North Sea Crude Weakens as Mideast Oil Floods Back to Market

North Sea crude benchmarks are showing signs of weakness as a wave of Middle Eastern oil heads to Europe, fueling concerns about a supply glut following the reopening of the Strait of Hormuz. Key indicators in the North Sea crude market have softened, reflecting increased competition from cheaper Middle Eastern grades. The Dated Brent assessment, a key benchmark for physical cargoes, has slipped relative to futures, while the spread between Forties and Brent has narrowed. This weakness stems from the return of Iraqi Basrah and Saudi Arab Light crude to European refineries, displacing local grades. The market is also contending with a contango structure in the forward curve, where prompt barrels trade at a discount to later deliveries, incentivizing storage and adding to the bearish sentiment.
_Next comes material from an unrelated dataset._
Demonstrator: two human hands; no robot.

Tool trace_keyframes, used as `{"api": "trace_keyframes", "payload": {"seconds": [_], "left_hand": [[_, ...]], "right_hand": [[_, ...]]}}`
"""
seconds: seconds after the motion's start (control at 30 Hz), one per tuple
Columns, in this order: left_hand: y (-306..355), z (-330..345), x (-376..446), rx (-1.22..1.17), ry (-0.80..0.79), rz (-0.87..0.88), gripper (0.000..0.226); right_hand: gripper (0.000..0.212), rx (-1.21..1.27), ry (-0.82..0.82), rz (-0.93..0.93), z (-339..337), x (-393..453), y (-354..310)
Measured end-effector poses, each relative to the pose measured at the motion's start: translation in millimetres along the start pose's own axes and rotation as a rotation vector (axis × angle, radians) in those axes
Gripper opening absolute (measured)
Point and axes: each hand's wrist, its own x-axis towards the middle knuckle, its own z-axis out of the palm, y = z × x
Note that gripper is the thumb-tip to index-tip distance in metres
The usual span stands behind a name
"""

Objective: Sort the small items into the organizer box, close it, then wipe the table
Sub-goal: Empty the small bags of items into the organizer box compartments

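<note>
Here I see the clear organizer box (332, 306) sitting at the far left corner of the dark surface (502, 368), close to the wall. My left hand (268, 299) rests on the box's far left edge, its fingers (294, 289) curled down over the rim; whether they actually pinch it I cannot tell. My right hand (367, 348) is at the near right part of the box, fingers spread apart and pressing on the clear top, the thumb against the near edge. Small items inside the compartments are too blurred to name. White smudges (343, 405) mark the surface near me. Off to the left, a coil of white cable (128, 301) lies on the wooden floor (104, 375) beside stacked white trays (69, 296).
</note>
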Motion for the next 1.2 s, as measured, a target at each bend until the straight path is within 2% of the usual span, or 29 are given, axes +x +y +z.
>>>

The influx of Middle Eastern crude into Europe comes after the Strait of Hormuz reopened, allowing tankers to resume normal transit. This has raised the prospect of a supply glut, particularly in the North Sea market, which has been a key pricing benchmark for global oil. For fuel traders, the shift in supply dynamics could weigh on Brent crude prices, as the North Sea grades that underpin the Brent benchmark face downward pressure. The Brent-WTI spread has already widened, making US crude more attractive to European buyers, while US Strategic Petroleum Reserve levels remain near historic lows, limiting the government's ability to intervene. Meanwhile, crack spreads—the profit margin from refining crude into products like gasoline and diesel—have weakened, signaling ample product supply. China's marginal demand, a key driver of global oil prices, remains tepid, further dampening the outlook. Live fuel prices and charts on NowPrice show how the market is reacting to these developments.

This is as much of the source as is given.